I have not see it in the masm32 package,so i made it
The function give only the significant char,you have to made the print format.
I am curious to compare his speed with the other
Quote
.const
BaseN PROTO :DWORD, :DWORD,:DWORD
.data
RefHexTamp db "0","1","2","3","4","5","6","7","8","9","A","B","C","D","E","F"
Chiffre db 50 dup (0)
.code
;translate a number,value,in a base from 2 to 16
;################################################################
BaseN PROC uses esi edi ebx value:DWORD, base:DWORD, pout:DWORD
mov ebx,0
lea edi,Chiffre
add edi,LENGTHOF Chiffre - 2 ;let a zero
lea esi,RefHexTamp
;début
mov eax,value
mov ecx,base ;975 = 9*10!2 + 7*10!1 + 5*10!0 10!0 = 1
newpowerofbase: ; ! = power of
xor edx,edx
div ecx ;divide by the base!1 in loop
;the rest give the value of Number*base!N-1
mov dl,[esi+edx]
mov [edi],dl
inc ebx ;number of char +1
.if eax != 0 ;dividend not null,use the next power of base
;ascii numbers are written right to left
dec edi ;pointer of ascii number -1
jmp newpowerofbase
.endif
;--- The end ---------
mov esi,edi ;start of chiffre
mov ecx,ebx ;number of ascii char
inc ecx ;add the zero
mov edi,pout ;output
rep movsb
FindeBaseN:
mov eax,ebx ;return lenght of ascii chiffre without the zero
ret
BaseN endp
hi Yves
i would use Ling Long Kai Fang (Horner's Rule) and - get rid of the DIV :P
Quote
would use Ling Long Kai Fang (Horner's Rule) and - get rid of the DIV
Have you a sample to avoid too much read ?
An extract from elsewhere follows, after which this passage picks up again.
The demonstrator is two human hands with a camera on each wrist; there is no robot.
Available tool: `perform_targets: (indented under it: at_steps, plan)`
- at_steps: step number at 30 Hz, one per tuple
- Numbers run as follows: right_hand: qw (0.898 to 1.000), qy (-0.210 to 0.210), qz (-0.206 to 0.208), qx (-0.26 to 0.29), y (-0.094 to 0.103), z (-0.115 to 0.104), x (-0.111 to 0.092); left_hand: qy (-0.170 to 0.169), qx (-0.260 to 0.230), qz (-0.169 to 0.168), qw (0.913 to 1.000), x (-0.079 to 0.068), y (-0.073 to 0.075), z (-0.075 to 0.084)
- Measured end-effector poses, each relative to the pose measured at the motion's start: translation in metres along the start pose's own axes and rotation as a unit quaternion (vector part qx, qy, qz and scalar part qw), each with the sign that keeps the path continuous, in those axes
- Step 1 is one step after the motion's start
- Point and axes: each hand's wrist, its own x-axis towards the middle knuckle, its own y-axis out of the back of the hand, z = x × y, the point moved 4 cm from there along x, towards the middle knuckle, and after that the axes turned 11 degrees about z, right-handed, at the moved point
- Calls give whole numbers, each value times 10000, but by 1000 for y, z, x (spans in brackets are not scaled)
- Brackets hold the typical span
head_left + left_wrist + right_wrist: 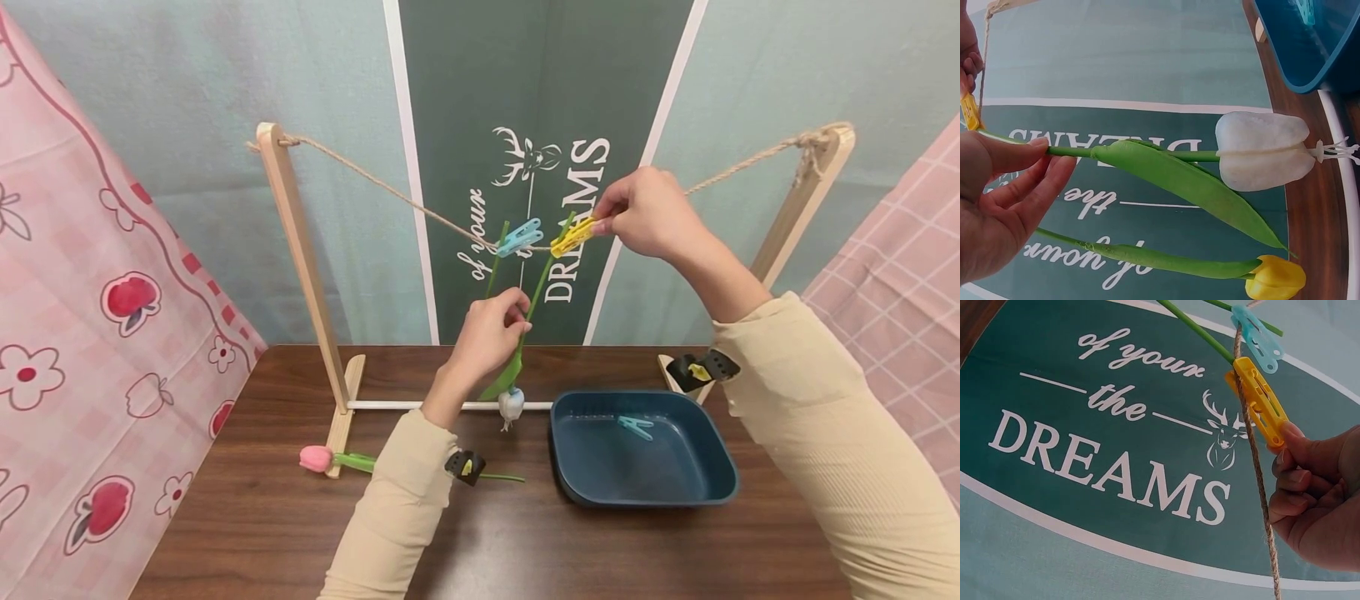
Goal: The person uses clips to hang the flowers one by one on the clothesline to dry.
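A white artificial tulip (1263, 152) hangs head down, and my left hand (489, 332) pinches its green stem between thumb and fingers. Its stem end reaches the rope (420, 208), where a yellow clothespin (573, 237) sits. My right hand (647, 212) pinches the handle end of that clothespin. Beside it on the rope, a light blue clothespin (520, 238) holds the stem of a yellow tulip (1275, 278), which also hangs head down. In the head view my left hand hides most of the yellow tulip.
The rope spans two wooden posts (300, 258) joined by a white rod (420, 406). A pink tulip (316, 458) lies on the brown table (510, 542), partly behind my left sleeve. To the right stands a dark blue basin (570, 492) with a light blue clothespin (636, 427) inside.
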Motion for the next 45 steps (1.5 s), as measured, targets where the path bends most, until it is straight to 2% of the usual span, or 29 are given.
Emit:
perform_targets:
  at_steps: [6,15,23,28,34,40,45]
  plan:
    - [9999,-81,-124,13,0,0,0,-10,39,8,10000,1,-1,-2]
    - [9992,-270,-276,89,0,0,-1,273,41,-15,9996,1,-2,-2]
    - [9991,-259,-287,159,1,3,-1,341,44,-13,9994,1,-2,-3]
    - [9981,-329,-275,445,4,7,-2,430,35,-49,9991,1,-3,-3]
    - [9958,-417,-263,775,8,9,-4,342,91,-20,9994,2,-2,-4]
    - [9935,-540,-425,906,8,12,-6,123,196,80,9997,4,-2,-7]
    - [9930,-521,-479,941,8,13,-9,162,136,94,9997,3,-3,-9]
well - some time ago, i wrote some arbitrary length integer to ascii decimal routines
however, they require a lot of reading to understand
let me see what i can come up with, Yves :U
give me some time....
the method i have used has always been fixed-base
however, that doesn't mean it couldn't be adapted
you might even consider base 2, 4, 8, 16 as special
the code could be really fast for those, and they are likely to be used more often than the others
let me get my nap and i will see what i can do with a variable base routine :P
i am not sure i can make an advantage using Ling Long Kai Fang on dword sizes
i ran across a similar issue with simple conversion to ascii decimal
for Ling Long Kai Fang to yield an advantage, the input size had to be larger than a dword
(in other words, for dword to decimal, there was no advantage)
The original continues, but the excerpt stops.